/ Ideas / Assessing mangrove literature for conservation evidence

This is an idea proposed in 2024 as a Cambridge Computer Science Part II project, and is available for being worked on. It will be supervised by Sadiq Jaffer, Tom Worthington and Anil Madhavapeddy as part of my Conservation Evidence Copilots project.

Summary

At the Conservation Evidence Copilots project, we are interested in finding and synthesising evidence for conservation interventions. Mangrove forests are one of the most threatened ecosystems in the world, and there is a large body of literature on the topic. However, this literature is spread across a wide range of sources, including academic journals, reports, and grey literature, and it can be difficult to identify and synthesise the key findings. Moreover, there is a need to assess the quality of the evidence, perhaps from remote sensing data or field studies, to inform policy and practice.
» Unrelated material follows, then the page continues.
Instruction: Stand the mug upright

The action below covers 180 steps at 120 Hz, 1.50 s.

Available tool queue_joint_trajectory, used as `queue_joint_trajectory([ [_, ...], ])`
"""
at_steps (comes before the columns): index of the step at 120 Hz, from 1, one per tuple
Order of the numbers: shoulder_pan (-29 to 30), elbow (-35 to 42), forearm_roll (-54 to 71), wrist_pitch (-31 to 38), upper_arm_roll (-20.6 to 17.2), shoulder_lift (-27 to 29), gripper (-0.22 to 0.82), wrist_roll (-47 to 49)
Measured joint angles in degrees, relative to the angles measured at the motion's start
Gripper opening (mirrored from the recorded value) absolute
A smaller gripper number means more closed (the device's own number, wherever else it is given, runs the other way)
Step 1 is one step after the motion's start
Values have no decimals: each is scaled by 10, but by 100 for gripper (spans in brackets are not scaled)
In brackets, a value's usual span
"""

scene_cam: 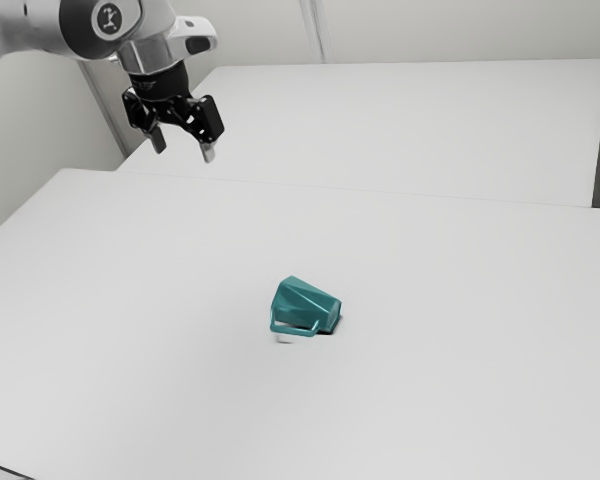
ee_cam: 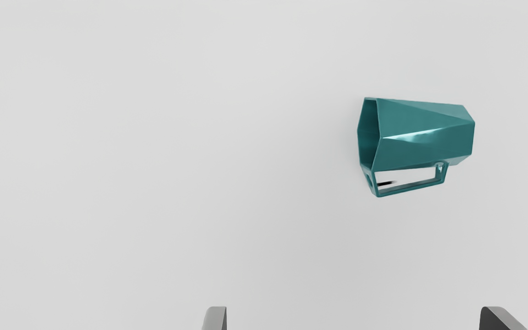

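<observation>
Fingertips (ee_cam: 216, 318) of the black two-finger gripper (scene_cam: 184, 150) stand nearest the wrist camera, parted wide. They hang above the white tabletop (scene_cam: 160, 350), well apart from the teal faceted mug (scene_cam: 305, 305), while the Franka arm (scene_cam: 30, 25) reaches in from the exterior view's upper left. Tipped onto its side, the mug lies on the tabletop, its broader end toward the exterior view's left and its narrower base toward that view's right. Its angular handle (ee_cam: 410, 188) juts out sideways, on the side toward the fingertips in the wrist view, where the hollow mouth (ee_cam: 368, 133) also shows.
</observation>
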<state>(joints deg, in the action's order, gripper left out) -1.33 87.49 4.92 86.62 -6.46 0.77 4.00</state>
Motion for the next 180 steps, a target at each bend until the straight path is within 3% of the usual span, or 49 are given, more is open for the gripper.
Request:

At the Cambridge Conservation Initiative, there are in-house experts such as Tom Worthington developing a platform integrate evidence on mangrove preservation and restoration. This project will involve assessing the literature found by this project to identify key sources, extract relevant information, and evaluate the quality of the resulting evidence. The goal is to develop a set of best practices for using mangrove literature in the context of conservation evidence, to validate it from the databases collated by domain experts, and to make recommendations for future work in this area.